Thaddeus learned how to float.

 

His saviour was Eleanor,

she taught him how to ride the storm,

to ride the crashing waves of the tempest,

she gave him safe harbour

in the volatile chaos that was his life before,

a shelter from the swelling seas,

a comforting light of hope

that guided him home past jagged reefs

into the arms of a nurturing cove,

her voice was soothing to him,

her words like the melody

of a familiar song

he had heard before

but couldn’t quite remember where.

 

When the storm was over

and the carnage complete,

when the corpses had been counted

and the branch was on the bough,

Eleanor took Thaddeus by the hand

as they transcended light and shade,

they ethereally floated,

spectres on the shrill breeze

beyond time and latitude,

With no earthly constraints to hold them

to root them to the ground,

they rose together elegantly upwards to glide upon the heavenly currents.

 

When Eleanor took Thaddeus by the hand,

they danced after the storm. 

 

 

The gloaming

 

Inside,

shadows silently slide

across the grey floor,

climb up the papered wall

and darken the window.

 

Outside,

the dusk hangs on the withered tree,

its limbs slashed, mutilated and torn.

Barbed wire twisted around its torso.

Piercing deep wounds into its old decaying bark.

     

Above,

a murder of crows swarm,

a dark dance against the dying evening light,

a chorus of their shrill harsh caw,

before reposing on high oak branches.

 

Beyond,

over the brown heathered hill,

the setting sun casts its colours,

 

an orange glow across the heavens,

then steals away to ascend again.




Kevin McManus is a poet-writer from Leitrim in Western Ireland.
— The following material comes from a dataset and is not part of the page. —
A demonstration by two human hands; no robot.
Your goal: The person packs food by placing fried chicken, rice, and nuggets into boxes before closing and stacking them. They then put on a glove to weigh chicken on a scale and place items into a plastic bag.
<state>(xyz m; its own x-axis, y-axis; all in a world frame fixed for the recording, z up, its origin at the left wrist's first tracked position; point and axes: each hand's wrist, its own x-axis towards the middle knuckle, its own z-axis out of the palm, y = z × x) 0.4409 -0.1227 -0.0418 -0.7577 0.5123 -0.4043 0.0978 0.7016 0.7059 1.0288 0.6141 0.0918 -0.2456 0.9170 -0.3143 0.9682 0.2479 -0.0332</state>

He has published six novels, a collection of short stories and two books of poetry. His latest poetry book called “The Hawthorn Tree” is published by Lapwing Publications, Belfast.  His poems have been published in various journals including the Cormorant, the Madrigal, the Honest Ulsterman and The Galway Review. He is currently compiling a new poetry collection for publication later this year.